Exercise requirements:
Only the pictures are to be dropped; return all other data below exactly.

*** Material provided ***

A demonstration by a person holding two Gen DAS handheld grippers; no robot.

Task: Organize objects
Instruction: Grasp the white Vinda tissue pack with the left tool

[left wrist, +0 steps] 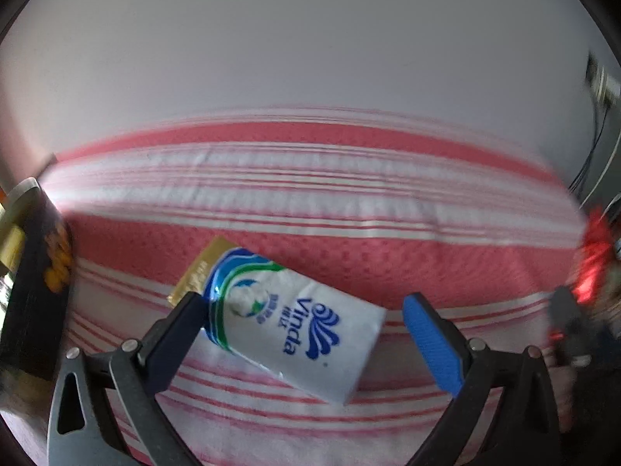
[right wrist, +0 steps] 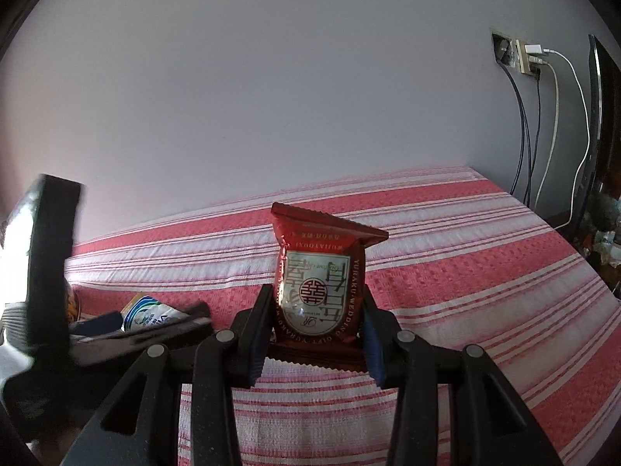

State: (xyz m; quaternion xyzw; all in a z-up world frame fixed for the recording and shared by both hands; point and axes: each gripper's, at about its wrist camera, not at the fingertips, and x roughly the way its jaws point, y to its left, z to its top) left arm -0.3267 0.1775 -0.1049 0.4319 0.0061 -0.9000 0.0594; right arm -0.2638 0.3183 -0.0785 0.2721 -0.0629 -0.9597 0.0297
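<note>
Nearest the right wrist camera, the right gripper (right wrist: 316,310) is clamped on a red snack packet (right wrist: 320,272), its two fingers (right wrist: 256,334) pressing the packet's sides and holding it upright above the cloth with the crimped top edge uppermost. Nearest the left wrist camera, the left gripper (left wrist: 306,318) has its jaws spread wide and pressing on nothing; the dark finger's tip overlaps the tissue pack's left end, while the blue pad (left wrist: 432,343) stands clear of its right end. Beneath everything spreads the red-and-white striped cloth (left wrist: 310,194), running back to a plain pale wall (right wrist: 271,77). At the left edge of the left view stands a dark box (left wrist: 35,295) with yellow pictures on its side. The white Vinda tissue pack (left wrist: 295,326) lies flat and tilted on the cloth between the left fingers, partly covering a small gold packet (left wrist: 202,268) at its upper left corner. On the wall at right, cables (right wrist: 543,124) hang from a socket (right wrist: 524,54).
</note>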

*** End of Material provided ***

Answer section:
A demonstration by a person holding two Gen DAS handheld grippers; no robot.

Task: Organize objects
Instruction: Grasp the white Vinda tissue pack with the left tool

[left wrist, +0 steps] 
[right wrist, +0 steps] 

State: (xyz m; quaternion xyzw; all in a z-up world frame fixed for the recording and shared by both hands; point and axes: each gripper's, at about its wrist camera, not at the fingertips, and x roughly the way its jaws point, y to its left, z to its top) left arm -0.3267 0.1775 -0.1049 0.4319 0.0061 -0.9000 0.0594; right arm -0.2638 0.3183 -0.0785 0.2721 -0.0629 -0.9597 0.0297
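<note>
Nearest the right wrist camera, the right gripper (right wrist: 316,310) is clamped on a red snack packet (right wrist: 320,272), its two fingers (right wrist: 256,334) pressing the packet's sides and holding it upright above the cloth with the crimped top edge uppermost. Nearest the left wrist camera, the left gripper (left wrist: 306,318) has its jaws spread wide and pressing on nothing; the dark finger's tip overlaps the tissue pack's left end, while the blue pad (left wrist: 432,343) stands clear of its right end. Beneath everything spreads the red-and-white striped cloth (left wrist: 310,194), running back to a plain pale wall (right wrist: 271,77). At the left edge of the left view stands a dark box (left wrist: 35,295) with yellow pictures on its side. The white Vinda tissue pack (left wrist: 295,326) lies flat and tilted on the cloth between the left fingers, partly covering a small gold packet (left wrist: 202,268) at its upper left corner. On the wall at right, cables (right wrist: 543,124) hang from a socket (right wrist: 524,54).
</note>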

Nothing else is required to finish the exercise.